__ACTION ITEM__. Among the records, which lines hold the word "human"? Pick them out.

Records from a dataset

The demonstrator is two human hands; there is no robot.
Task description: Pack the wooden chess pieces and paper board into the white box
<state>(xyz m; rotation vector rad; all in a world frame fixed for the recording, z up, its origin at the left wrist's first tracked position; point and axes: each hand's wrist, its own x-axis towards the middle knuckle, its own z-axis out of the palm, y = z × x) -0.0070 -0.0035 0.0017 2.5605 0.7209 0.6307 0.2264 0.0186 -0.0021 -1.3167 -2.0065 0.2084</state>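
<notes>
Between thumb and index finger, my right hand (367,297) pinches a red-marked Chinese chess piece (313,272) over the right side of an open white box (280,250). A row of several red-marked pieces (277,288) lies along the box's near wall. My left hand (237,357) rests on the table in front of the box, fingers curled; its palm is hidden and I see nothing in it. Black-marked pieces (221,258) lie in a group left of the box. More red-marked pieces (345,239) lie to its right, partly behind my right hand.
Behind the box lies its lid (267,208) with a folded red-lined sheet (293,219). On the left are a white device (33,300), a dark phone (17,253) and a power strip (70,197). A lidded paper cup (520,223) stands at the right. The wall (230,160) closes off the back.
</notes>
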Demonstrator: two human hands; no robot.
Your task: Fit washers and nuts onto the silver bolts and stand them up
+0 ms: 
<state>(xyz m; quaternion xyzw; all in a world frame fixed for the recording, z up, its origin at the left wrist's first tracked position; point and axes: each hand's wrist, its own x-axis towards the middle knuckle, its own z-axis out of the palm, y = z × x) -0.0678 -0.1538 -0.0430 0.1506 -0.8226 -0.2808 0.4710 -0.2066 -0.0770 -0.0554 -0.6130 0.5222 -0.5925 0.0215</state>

__EXERCISE RESULT__.
The demonstrator is two human hands; there is no robot.
Demonstrator: two human hands; no robot.

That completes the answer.